21_HQU_28 - Question orale Hadrien Buclin - Le Conseil d’Etat doit suspendre l’application de l’interdiction de la mendicité.
Séance du Grand Conseil du mardi 9 février 2021, point 3.6 de l'ordre du jour
Texte déposé
Le 19 janvier dernier, la Cour européenne des droits de l’homme, appelée à se prononcer sur le cas d’une mendiante sanctionnée à Genève, a jugé que l’interdiction de la mendicité n’est pas conforme aux droits fondamentaux. La Cour a écrit : « placée dans une situation de vulnérabilité manifeste, la requérante avait le droit, inhérent à la dignité humaine, de pouvoir exprimer sa détresse et essayer de remédier à ses besoins par la mendicité ». Il est donc clair que l’interdiction de la mendicité prévue par l’art. 23 de la Loi pénale vaudoise n’est pas conforme au droit supérieur. Dans ces conditions, pourquoi le Conseil d’Etat ne suspend-il pas l’application de l’art. 23 de la Loi pénale vaudoise ?
Transcriptions
Le Conseil d’Etat doit suspendre l’application de l’interdiction de la mendicité
Le 19 janvier dernier, la Cour européenne des droits de l’homme (CEDH), appelée à se prononcer sur le cas d’une mendiante sanctionnée à Genève, a jugé que l’interdiction de la mendicité n’est pas conforme aux droits fondamentaux. La Cour a écrit : « placée dans une situation de vulnérabilité manifeste, la requérante avait le droit, inhérent à la dignité humaine, de pouvoir exprimer sa détresse et essayer de remédier à ses besoins par la mendicité ». Il est donc clair que l’interdiction de la mendicité prévue par l’article 23 de la Loi pénale vaudoise (LPén) n’est pas conforme au droit supérieur. Dans ces conditions, pourquoi le Conseil d’Etat ne suspend-il pas l’application de l’article 23 de la LPén ?
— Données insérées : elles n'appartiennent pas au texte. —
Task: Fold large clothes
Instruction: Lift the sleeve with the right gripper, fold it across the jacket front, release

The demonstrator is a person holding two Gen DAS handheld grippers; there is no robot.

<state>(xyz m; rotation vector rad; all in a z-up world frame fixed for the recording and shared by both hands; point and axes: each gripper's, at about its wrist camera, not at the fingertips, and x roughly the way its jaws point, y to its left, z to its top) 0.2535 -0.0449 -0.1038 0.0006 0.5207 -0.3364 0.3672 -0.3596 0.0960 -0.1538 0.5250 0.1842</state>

Le Conseil d’Etat n’est pas compétent pour suspendre une loi votée par le Grand Conseil. Il ne peut en effet se substituer au législateur pour décider souverainement qu’une loi ne doit pas être appliquée. Quant à l’arrêt de la CEDH, il constate, certes, la violation des articles 8 et 10 de cette convention — respectivement le droit à la préservation de sa dignité et la liberté d’exprimer son désarroi — mais il ne remet pas directement en cause la validité des normes adoptées par les cantons ni d’ailleurs par les communes, qui disposent, pour certaines, de normes interdisant la mendicité dans leur règlement de police. L’arrêt de la CEDH, selon l’analyse faite par le Conseil d’Etat, n’est pas un arrêt d’annulation, comme pourraient l’être ceux du Tribunal fédéral, par exemple. En conséquence, l’article 23 de la LPén est aujourd’hui toujours en vigueur et applicable. Selon l’avis de droit demandé par le Conseil d’Etat, les voies permettant l’annulation des dispositions litigieuses sont soit une demande de révision déposée par les recourants auprès du Tribunal fédéral qui aboutirait à une annulation judiciaire de l’acte attaqué, soit une révision légale décrétée par le législateur cantonal.
Retour à l'ordre du jourJe remercie Mme la conseillère d’Etat pour sa réponse qui ne me convainc pas entièrement. J’entends que le Conseil d’Etat n’a pas la compétence pour suspendre une loi votée par le Grand Conseil, mais, manifestement, après l’arrêt, cette loi est inapplicable en l’état, puisque toute personne qui serait amendée pour mendicité, sur la base de l’arrêt de la CEDH, pourrait faire « sauter » son amende. A mon avis, il faut donc une réaction du Conseil d’Etat. Si ce n’est pas la suspension, le Conseil d’Etat devrait rapidement prendre ses responsabilités en présentant au Grand Conseil une proposition de modification de cette loi qui ne peut pas être maintenue en l’état. Je me réjouis aussi qu’un député du groupe des Verts ait annoncé une motion sur ce thème.